2. Makna yang dimaksud teks dengan tokohnya Dilthey: menganalisis sejarah lahirya teks. Dilthey membagi disiplin agama menjadi dua: alam dan humaniora. Ilmu alam menggunakan Eklaren (penjelasan); sedang humaniora menggunakan vestehen (memahami).
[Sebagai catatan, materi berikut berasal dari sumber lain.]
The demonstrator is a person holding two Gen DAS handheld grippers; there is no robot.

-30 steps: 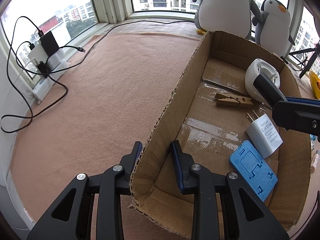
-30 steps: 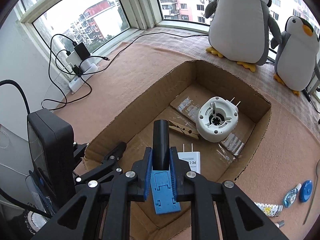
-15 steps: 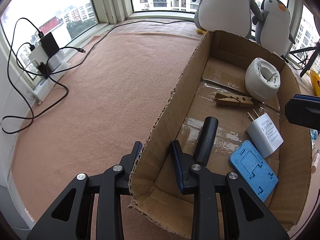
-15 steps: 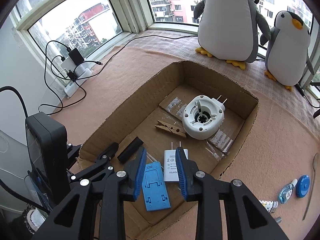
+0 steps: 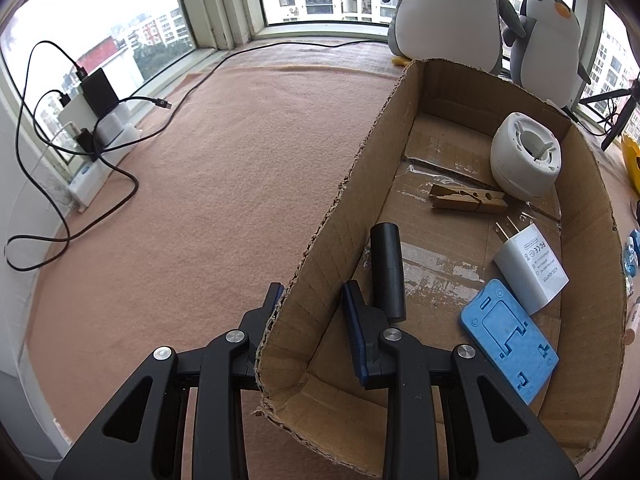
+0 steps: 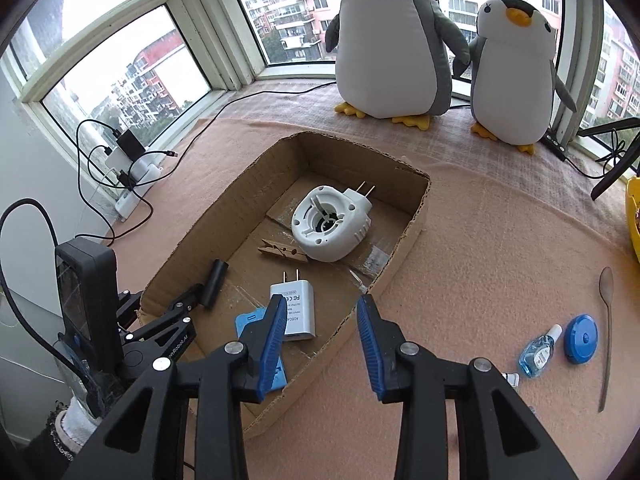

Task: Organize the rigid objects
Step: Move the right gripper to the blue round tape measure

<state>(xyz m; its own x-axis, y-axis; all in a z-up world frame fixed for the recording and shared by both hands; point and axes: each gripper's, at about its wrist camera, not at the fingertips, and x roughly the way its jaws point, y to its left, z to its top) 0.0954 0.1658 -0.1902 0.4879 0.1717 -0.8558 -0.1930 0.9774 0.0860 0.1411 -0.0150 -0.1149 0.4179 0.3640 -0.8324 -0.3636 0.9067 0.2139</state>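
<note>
Left gripper [image 5: 313, 300] fingers apparently clamped on the box [image 5: 340, 208] wall, right gripper [image 6: 318, 322] fingers just parting, empty, black tube [image 5: 386, 268] lying inside the box.

A black cylinder [image 5: 386, 270] lay flat on the floor of the cardboard box [image 5: 340, 216], just ahead of the left gripper [image 5: 312, 300], which pinched the box's near wall. Farther in lay a blue plastic stand [image 5: 508, 346], a white charger [image 5: 530, 266], a wooden clothespin [image 5: 468, 201] and a round white plug-in device [image 5: 524, 156].
</note>
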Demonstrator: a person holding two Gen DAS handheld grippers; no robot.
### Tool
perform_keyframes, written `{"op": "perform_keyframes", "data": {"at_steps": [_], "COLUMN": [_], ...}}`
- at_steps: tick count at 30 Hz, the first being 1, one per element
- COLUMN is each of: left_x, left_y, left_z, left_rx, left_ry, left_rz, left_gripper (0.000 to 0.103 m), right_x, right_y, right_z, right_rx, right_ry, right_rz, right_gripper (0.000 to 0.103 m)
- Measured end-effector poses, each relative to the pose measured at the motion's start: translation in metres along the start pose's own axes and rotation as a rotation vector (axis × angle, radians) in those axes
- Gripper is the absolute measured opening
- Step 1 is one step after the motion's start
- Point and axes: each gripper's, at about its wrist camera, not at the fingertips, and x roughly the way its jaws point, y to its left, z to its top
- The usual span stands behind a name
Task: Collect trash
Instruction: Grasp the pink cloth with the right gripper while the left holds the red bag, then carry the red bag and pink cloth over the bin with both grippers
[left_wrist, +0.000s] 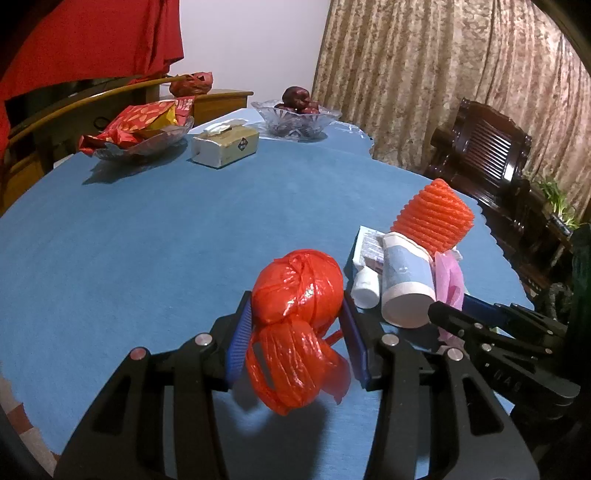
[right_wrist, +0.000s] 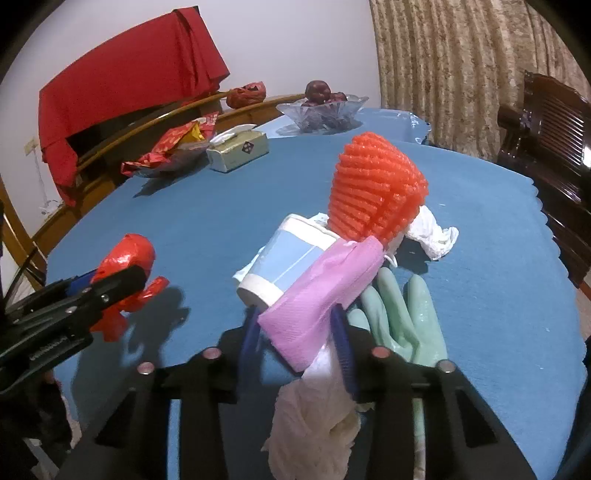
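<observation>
My left gripper is shut on a knotted red plastic bag and holds it above the blue table; it also shows in the right wrist view. My right gripper is shut on a pink plastic piece with a white plastic bag hanging below it. A blue and white paper cup lies on its side just ahead, touching the pink piece. An orange foam net stands behind the cup. A small white bottle and a flat packet lie beside the cup.
A green rubber glove and crumpled white tissue lie right of the pile. At the far side stand a tissue box, a glass dish of red snack packets and a glass fruit bowl. A dark wooden chair stands off the right edge.
</observation>
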Motion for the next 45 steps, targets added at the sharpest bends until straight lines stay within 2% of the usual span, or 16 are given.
{"op": "perform_keyframes", "data": {"at_steps": [4,22,38,45], "left_x": [-0.003,-0.028,-0.048,-0.054], "left_y": [-0.005,-0.062,-0.141,-0.180], "left_z": [0.001,0.011,0.016,0.011], "left_rx": [0.004,0.067,0.157,0.206], "left_ry": [-0.004,-0.043,-0.057,-0.058], "left_rz": [-0.007,-0.087,-0.196,-0.267], "left_gripper": [0.045,0.045,0.045,0.045], "right_x": [-0.012,-0.086,-0.151,-0.182], "right_y": [-0.001,-0.031,-0.074,-0.103], "right_z": [0.002,0.008,0.000,-0.012], "right_rx": [0.001,0.049,0.104,0.145], "right_ry": [-0.021,-0.125,-0.196,-0.225], "right_rz": [0.010,-0.033,-0.122,-0.178], "right_gripper": [0.024,0.024,0.024,0.024]}}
3. Makna obyektif yang memadukan antara linguistik dan sejarah dengan tokohnya Betti: Analisis psikologis, sejarah dan teks
 
C. Hermeneutika Filosfis: Menurut Gadamer hermeneutika tidak semata-mata bagaimana menafsiri dengan benar, melainkan fenomena menafsiri itu sendiri. Interpretation of interpretation. Menurutnya, hermeneutika teoritis yang menyarankan pengkosongan pembaca dalam menemukan makna obyektif adalah mustahil. Mustahil manusia bisa megosongkan sejarah hidupnya yang dia sebut horizon. Yang mungkin adalah menjadikan horizon pembaca sebagai pijakan dialektika dalam memahami teks. Empat kunci hermeneutika Gadamer:
Pertama, kesadaran terhadap "situasi hermeneutik". Pembaca perlu menyadari bahwa situasi ini membatasi kemampuan seseorang dalam membaca teks. Karena itu, pembaca harus bisa mengatasi subyektifitasya sendiri dalam membaca teks dan bersikap toleran terhadap pembaca lain. Kedua, situasi hermeneutika ini kemudian membentuk "pra-pemahaman" pada diri pembaca yang tentu mempengaruhi pembaca dalam mendialogkkan teks dengan konteks. Kendati ini merupakan syarat dalam membaca teks, menurut Gadamer, pembaca harus selalu merevisinya agar pembacaannya terhindar dari kesalahan. Ketiga, pembaca harus menkomuikasian dua horizon, horizon pembaca dan horizon teks, agar ketegangan antara dua horizon yang mungkin berbeda bisa diatasi. Pembaca harus terbuka pada horizon teks dan membiarkan teks memasuki horizon pembaca. Sebab, teks dengan horizonnya pasti mempunyai sesuatu yang akan dikatakan pada pembaca. Interaksi antara dua horizon inilah yang oleh Gadamer disebut "lingkaran hermeneutik". Keempat, langkah selanjutnya adalah menerapkan "makna yang berarti" dari teks, bukan makna obyektif teks.
 
D. Hermeneutika Kritis: Mengkritik Gadamer, Habermas menyatakan kendati hermeneutika yang digagas Gadamer benar di satu sisi, namun menurutnya Gadamer belum mampu melacak kepentingan ideologis di balik horizon pembaca dan teks. Menurut Habermas, teks bukanlah media netral, melainkan media dominasi. Karena itu, ia harus selalu dicurigai.
1. Rasio instruental: melahirkan teknologi: melahirkan penindasan
2. Rasio komunikatif: akal sebagai media komunikasi: melahirkan emansipasi dan liberasi.